Prompt:
Every line of the data that includes "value" should be copied out.

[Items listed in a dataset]
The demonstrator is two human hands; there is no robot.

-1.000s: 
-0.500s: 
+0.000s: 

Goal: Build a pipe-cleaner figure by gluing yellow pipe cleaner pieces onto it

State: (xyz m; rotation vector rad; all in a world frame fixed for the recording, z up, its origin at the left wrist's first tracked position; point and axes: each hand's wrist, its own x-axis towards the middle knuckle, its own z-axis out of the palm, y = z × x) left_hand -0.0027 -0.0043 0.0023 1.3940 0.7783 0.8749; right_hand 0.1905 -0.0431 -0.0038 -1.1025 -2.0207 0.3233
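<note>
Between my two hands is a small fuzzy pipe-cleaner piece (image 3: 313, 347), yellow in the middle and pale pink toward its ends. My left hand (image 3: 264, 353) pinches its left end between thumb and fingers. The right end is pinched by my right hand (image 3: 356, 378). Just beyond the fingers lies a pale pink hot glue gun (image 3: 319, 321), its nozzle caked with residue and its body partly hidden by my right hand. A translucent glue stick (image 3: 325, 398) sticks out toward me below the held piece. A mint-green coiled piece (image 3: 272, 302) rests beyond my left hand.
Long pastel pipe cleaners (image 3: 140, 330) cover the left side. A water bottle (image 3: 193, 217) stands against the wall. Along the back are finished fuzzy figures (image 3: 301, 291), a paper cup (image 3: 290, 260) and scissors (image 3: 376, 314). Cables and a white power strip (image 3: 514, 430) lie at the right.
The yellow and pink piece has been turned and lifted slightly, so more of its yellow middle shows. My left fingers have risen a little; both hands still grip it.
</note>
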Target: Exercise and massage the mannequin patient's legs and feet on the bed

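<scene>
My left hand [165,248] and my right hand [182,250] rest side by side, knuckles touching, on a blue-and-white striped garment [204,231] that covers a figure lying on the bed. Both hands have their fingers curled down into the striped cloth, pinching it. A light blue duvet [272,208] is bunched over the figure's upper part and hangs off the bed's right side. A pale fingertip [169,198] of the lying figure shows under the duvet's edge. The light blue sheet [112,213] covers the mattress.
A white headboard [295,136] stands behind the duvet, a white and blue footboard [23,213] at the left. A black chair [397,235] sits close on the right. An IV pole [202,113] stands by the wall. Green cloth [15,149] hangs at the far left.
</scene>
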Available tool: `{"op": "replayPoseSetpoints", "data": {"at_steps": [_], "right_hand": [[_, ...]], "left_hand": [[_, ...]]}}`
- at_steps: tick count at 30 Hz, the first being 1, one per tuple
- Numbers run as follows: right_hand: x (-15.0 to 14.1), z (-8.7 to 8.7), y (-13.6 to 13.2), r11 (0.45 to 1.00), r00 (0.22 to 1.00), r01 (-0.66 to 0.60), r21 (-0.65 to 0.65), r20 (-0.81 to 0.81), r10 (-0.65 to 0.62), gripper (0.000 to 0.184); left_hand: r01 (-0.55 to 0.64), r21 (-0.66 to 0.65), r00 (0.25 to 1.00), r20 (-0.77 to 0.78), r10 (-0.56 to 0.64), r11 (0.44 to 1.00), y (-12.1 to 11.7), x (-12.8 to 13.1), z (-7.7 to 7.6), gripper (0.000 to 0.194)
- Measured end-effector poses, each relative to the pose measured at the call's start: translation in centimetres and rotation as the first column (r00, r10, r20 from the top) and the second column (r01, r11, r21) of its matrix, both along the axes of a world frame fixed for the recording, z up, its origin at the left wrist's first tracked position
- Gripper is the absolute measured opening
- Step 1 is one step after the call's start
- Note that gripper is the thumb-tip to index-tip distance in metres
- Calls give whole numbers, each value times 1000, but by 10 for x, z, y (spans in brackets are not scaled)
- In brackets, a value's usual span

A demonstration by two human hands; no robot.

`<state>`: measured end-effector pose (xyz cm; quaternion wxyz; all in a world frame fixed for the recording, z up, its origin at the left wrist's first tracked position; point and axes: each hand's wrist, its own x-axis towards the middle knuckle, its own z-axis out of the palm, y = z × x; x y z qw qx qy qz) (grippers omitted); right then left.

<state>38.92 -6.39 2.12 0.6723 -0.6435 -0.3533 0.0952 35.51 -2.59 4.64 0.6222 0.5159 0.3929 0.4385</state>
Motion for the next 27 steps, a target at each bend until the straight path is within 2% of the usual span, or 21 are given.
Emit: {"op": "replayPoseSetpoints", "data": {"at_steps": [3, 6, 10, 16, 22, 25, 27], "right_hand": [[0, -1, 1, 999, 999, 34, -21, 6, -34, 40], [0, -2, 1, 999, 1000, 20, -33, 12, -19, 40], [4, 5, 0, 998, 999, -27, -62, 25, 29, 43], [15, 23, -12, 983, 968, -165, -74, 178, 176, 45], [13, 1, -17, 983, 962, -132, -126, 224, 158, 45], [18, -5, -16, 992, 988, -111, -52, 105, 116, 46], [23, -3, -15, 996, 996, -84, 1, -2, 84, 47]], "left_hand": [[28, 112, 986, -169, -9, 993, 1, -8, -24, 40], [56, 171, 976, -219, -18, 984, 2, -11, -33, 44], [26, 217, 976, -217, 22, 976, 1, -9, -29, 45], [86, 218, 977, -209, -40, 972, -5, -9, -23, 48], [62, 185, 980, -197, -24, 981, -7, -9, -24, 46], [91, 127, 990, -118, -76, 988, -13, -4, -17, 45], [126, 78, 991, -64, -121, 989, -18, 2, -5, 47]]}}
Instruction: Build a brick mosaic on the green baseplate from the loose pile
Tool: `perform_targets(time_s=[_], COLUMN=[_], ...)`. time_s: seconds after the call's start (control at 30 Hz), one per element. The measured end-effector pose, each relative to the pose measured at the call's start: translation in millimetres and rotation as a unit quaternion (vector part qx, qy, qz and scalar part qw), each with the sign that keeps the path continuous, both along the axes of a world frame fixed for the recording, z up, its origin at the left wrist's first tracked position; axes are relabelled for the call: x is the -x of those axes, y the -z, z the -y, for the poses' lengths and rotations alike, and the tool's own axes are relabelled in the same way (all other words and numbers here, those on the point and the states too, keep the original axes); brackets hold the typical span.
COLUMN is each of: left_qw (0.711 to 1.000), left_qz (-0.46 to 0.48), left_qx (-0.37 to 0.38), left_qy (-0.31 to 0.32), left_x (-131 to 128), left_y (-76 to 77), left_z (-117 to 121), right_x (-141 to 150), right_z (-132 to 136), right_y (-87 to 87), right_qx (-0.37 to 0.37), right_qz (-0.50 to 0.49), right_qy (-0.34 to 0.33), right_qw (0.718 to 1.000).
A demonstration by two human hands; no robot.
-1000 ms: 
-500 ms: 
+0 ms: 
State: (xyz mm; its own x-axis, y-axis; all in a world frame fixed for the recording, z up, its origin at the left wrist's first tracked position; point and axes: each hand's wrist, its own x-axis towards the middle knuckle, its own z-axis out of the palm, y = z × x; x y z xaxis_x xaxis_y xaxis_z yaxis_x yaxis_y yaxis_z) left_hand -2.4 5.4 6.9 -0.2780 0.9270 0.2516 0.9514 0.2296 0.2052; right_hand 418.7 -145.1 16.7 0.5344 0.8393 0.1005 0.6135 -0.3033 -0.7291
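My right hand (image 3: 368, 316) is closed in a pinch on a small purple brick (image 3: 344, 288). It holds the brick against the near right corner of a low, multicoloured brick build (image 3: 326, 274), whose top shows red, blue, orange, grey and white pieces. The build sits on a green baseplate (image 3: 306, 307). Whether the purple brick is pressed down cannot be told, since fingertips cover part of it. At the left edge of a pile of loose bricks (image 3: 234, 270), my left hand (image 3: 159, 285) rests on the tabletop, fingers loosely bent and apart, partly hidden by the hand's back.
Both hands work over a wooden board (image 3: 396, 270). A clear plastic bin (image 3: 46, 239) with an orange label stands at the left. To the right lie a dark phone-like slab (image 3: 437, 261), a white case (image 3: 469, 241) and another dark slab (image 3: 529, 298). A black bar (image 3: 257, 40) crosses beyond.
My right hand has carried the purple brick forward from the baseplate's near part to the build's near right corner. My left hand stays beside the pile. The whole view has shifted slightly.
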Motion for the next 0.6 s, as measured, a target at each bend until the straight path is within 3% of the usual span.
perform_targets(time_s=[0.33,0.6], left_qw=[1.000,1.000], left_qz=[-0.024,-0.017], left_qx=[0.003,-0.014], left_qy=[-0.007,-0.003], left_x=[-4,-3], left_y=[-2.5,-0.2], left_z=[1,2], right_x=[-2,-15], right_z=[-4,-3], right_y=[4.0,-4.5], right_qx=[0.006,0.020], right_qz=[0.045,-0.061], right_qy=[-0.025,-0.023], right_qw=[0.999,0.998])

Task result:
- Calls give whole numbers, each value times 1000, but by 10 for x, z, y (spans in brackets are not scaled)
- In brackets, a value's usual span

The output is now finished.